Build Tree (In + Post)

Build Tree (In + Post)

Reconstruct a binary tree from its in-order and post-order traversals (all values distinct) and return the root.

buildTreeInPost(inorder, postorder)

Input format: inorder | postorder (space-separated values). Output the tree in level-order form (x for missing children).

Examples

inorder=9 3 15 20 7, postorder=9 15 7 20 3   // → 3 9 20 x x 15 7
inorder=1, postorder=1                        // → 1

Walkthrough

Thinking it through

Reconstructing a tree from two traversals works because each encodes complementary information. In-order tells you which values fall left versus right of a subtree's root, but never which value is the root. Post-order tells you exactly which value is the root — its last element — but not where the left/right split falls. Together, each supplies what the other is missing.

Why the last element of post-order is always the root

Post-order visits left-subtree, right-subtree, node. So a subtree's own root is always the last thing recorded — everything before it belongs to its children. For the whole tree, the last value in the full post-order sequence is the overall root.

Using in-order to find the split

Find the root's value in the in-order sequence. Since in-order visits left, node, right, everything before that position belongs to the left subtree, everything after to the right. "I know the root" becomes "I know exactly which values form each subtree."

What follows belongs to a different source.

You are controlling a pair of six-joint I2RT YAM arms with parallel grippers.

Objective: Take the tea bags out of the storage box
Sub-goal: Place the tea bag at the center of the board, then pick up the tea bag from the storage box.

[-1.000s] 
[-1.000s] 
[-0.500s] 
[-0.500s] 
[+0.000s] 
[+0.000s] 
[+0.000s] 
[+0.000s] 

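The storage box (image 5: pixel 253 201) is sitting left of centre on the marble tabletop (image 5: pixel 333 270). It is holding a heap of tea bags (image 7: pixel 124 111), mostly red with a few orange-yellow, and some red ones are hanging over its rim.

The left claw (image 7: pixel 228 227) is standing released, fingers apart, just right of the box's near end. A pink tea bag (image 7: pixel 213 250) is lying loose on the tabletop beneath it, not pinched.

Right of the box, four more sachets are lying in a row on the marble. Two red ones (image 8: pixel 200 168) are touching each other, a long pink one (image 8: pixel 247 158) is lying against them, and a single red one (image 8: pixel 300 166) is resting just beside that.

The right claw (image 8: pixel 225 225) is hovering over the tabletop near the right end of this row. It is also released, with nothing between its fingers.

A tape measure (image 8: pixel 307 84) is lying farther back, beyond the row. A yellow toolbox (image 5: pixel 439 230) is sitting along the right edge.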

Building the recursive approach

Work over a shrinking in-order window (lo/hi), with a pointer into post-order pointing at the next unconsumed value from the end. At each call: the current last unconsumed post-order value is this subtree's root; find its position in the in-order window for the split. Since post-order is left, then right, then node, the value just before the root belongs to the right subtree — so build the right subtree first, then the left, to consume post-order back-to-front correctly. lo exceeding hi means an empty subtree.

Why this is efficient

A value-to-index lookup over in-order turns finding the split into O(1) instead of a linear scan, so each of the n calls does constant extra work — O(n) time, O(n) space for the lookup table and the tree.